BEGIN Data

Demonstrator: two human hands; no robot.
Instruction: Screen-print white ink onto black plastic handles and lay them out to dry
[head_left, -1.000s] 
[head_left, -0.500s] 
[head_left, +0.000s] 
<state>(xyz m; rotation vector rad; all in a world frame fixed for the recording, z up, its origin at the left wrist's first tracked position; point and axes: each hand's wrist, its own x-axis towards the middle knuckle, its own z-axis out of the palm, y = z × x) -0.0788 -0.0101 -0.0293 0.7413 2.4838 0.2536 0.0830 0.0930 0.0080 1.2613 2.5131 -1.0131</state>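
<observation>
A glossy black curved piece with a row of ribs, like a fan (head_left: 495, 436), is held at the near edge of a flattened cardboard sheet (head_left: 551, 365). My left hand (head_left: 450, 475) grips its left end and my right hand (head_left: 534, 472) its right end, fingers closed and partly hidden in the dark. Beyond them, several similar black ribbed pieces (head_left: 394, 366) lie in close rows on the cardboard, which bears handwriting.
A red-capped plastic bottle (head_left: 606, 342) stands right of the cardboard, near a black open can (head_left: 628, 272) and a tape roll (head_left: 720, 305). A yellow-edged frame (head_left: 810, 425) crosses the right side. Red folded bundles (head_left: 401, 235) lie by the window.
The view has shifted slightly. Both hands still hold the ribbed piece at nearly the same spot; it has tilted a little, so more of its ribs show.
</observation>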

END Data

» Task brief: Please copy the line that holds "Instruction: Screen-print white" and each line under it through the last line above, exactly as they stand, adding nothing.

» Answer to the exercise:
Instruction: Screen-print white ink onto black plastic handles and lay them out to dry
[head_left, -1.000s] 
[head_left, -0.500s] 
[head_left, +0.000s] 
<state>(xyz m; rotation vector rad; all in a world frame fixed for the recording, z up, its origin at the left wrist's first tracked position; point and axes: each hand's wrist, its own x-axis towards the middle knuckle, its own z-axis out of the palm, y = z × x) -0.0788 -0.0101 -0.0293 0.7413 2.4838 0.2536 0.0830 0.0930 0.0080 1.2613 2.5131 -1.0131</state>
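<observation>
A glossy black curved piece with a row of ribs, like a fan (head_left: 495, 436), is held at the near edge of a flattened cardboard sheet (head_left: 551, 365). My left hand (head_left: 450, 475) grips its left end and my right hand (head_left: 534, 472) its right end, fingers closed and partly hidden in the dark. Beyond them, several similar black ribbed pieces (head_left: 394, 366) lie in close rows on the cardboard, which bears handwriting.
A red-capped plastic bottle (head_left: 606, 342) stands right of the cardboard, near a black open can (head_left: 628, 272) and a tape roll (head_left: 720, 305). A yellow-edged frame (head_left: 810, 425) crosses the right side. Red folded bundles (head_left: 401, 235) lie by the window.
The view has shifted slightly. Both hands still hold the ribbed piece at nearly the same spot; it has tilted a little, so more of its ribs show.
</observation>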

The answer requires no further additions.